- **Task instructions**
Don't include any picture when you restate the data word for word.

- **Source data**
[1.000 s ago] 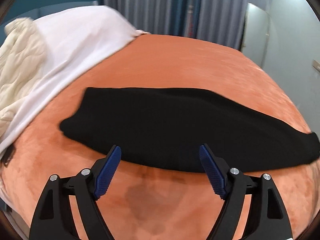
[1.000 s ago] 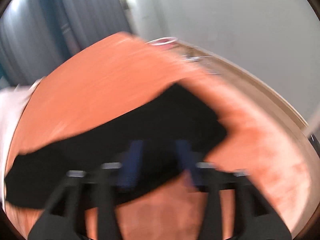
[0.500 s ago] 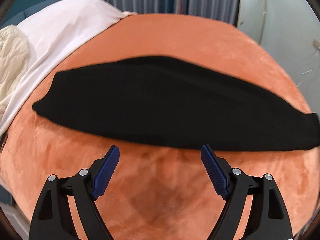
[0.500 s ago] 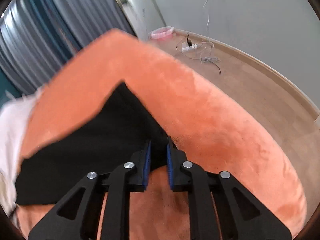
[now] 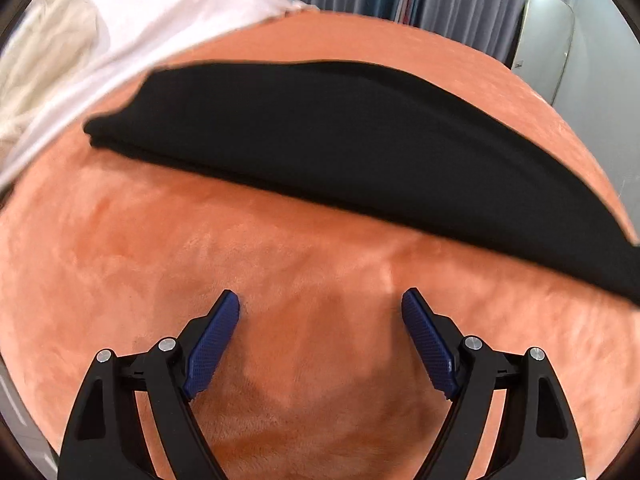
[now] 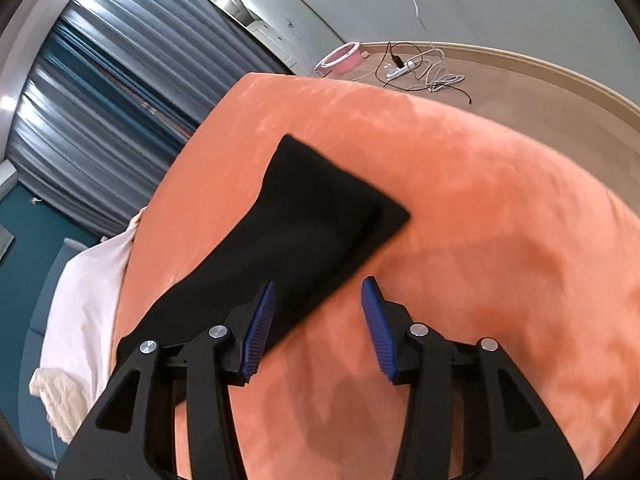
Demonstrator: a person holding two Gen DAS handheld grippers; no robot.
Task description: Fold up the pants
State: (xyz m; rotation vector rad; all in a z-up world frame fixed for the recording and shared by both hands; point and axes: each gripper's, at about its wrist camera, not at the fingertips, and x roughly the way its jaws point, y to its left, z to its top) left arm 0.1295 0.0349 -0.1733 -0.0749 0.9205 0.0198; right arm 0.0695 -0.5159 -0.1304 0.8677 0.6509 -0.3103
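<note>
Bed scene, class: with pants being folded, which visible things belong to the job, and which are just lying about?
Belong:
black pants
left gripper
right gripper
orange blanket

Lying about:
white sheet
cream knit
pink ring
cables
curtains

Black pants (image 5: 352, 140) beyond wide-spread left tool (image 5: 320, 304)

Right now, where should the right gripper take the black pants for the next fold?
Probably the near corner of the black pants, approached from the bare orange bedspread: that end lies flat with clear edges. The right gripper is opening, gripping nothing.
</note>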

- **Output of the task**
[1.000 s ago] 
[1.000 s ago] 
[0.500 s ago] 
[0.500 s ago] 
[now] 
[now] 
Demonstrator: a person holding two Gen DAS handheld grippers; no robot.
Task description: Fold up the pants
State: (xyz m; rotation vector rad; all in a z-up world frame fixed for the recording and shared by both hands; point and axes: each gripper's, at about its wrist camera, not at the fingertips, and x roughly the way its jaws point, y to its left, z to its top) left arm 0.1295 0.0349 -0.1733 -0.0749 0.9205 0.0198; right arm 0.0695 -0.5159 -0.1304 0.8677 0.6509 -0.3103
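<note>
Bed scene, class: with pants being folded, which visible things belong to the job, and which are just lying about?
Belong:
black pants
left gripper
right gripper
orange blanket

Lying about:
white sheet
cream knit
pink ring
cables
curtains

Black pants (image 5: 352, 140) beyond wide-spread left tool (image 5: 320, 304)

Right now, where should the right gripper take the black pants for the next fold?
Probably the near corner of the black pants, approached from the bare orange bedspread: that end lies flat with clear edges. The right gripper is opening, gripping nothing.
</note>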

Besides the given answer, there is nothing more to add.